The couple’s movements mesmerized me and for the next few minutes these anonymous dancers were the only two beings that existed for me. I was captivated by the graceful style exhibited by the female dancer. She gave the illusion of floating when she danced as she glided across the floor. Her feet rarely touched the ground when she would perform such moves as the “gancho,” a move in which she would hook her leg around her partner’s leg or a “boleo” where she would perform small quick back kicks as she sashayed from side to side. Her moves were often quick, yet elegant and poised. At other times, she would dance slowly and tantalizingly by performing such moves as sliding her foot down her partner’s body or arching her back as he dipped her.

Watching this couple, it was not hard to imagine a time when the tango was a forbidden dance. Although there is nothing vulgar about it, the Argentine Tango is danced in a close embrace or “abrazo.” It is for this reason when there is chemistry between partners, such as the couple I was watching, that I feel as though I am watching an immensely private moment between two lovers. The couple’s dance conveyed several emotions over the course of a few minutes allowing a voyeuristic glimpse into their relationship. Through their dance steps viewers could catch conflicting moments of flirtation, foreplay, seduction, resistance, passion, rejection and reconciliation. The emotions that we all have in human relationships were summed up in one simple, yet emotionally intricate and complicated dance.

It is said that tango is essentially walking with a partner to music, but such a description misses the essence of tango. To me, the tango is a dance where a couple makes love while fully clothed. It is the most passionate dance I have ever seen performed and it is a dance I knew then I had to learn. It is for this reason that I enrolled in Group Dance classes at “Dance with Me Soho.” I was hoping that I could relive my time in Buenos Aires and learn to dance like the porteña I saw dance so beautifully. Secretly, I was also hoping I would be paired up with an Antonio Banderas type, preferably the Antonio Banderas from “Take the Lead” since that version already knew how to dance the tango, but any iteration of Antonio would do.

When I arrived at the dance studio, I realized that not only would Antonio would not be in attendance, but I would be lucky to dance with a man at all. The ratio of men to women was disappointing as there were eleven women to three men in the class.
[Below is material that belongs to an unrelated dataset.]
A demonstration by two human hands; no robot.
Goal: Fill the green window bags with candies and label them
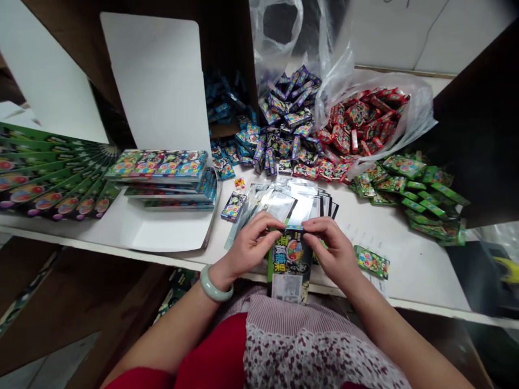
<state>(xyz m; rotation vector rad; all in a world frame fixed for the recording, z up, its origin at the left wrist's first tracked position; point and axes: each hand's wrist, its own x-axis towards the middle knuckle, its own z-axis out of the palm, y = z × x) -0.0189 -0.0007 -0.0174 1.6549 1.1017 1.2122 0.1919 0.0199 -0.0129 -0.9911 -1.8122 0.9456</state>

I tried to overcome this chromosomal imbalance through imagination. When the instructor turned the music on, I transported myself back to Buenos Aires by imagining I was six thousand miles away at a milonga in Palermo Soho, a fashionable neighborhood of Buenos Aires. I imagined Carlos Gardel was signing one of his legendary tango songs, Por Una Cabeza, a song in which he compares his love for gambling on the ponies to his obsession for a particular lady. I pretended that I was the graceful, sensual porteña on Calle Caminito instead of the frustrated woman on Broome Street dancing with an equally frustrated woman where one of us would inevitably stop every so often to ask, “who is leading? Are you leading? Are you pretending to be the boy? Am I the boy? Who is the boy?” The gender confusion was exhausting! After awhile I felt like I was on a bad reality TV show that was experimenting with gender identity.

That night I would learn that at a milonga, a tango dance hall, couples dance counter-clockwise. This was a concept my classmates and I seemed to have had problems grasping as there were several collisions. As someone who would have rallied against banning the tango in its heyday, I would fully support the City of New York outlawing my class ever dancing the tango en masse. What we, as a collective, did to such a graceful dance, should be illegal. While there is a thriving milonga scene in New York City, which I hope to visit one day, I will only do so after I have engaged a private dance instructor to learn the tango. Although I have three more classes left, I have banned myself from taking group tango lessons. For the next three weeks, this gringa can be found dancing salsa in Soho.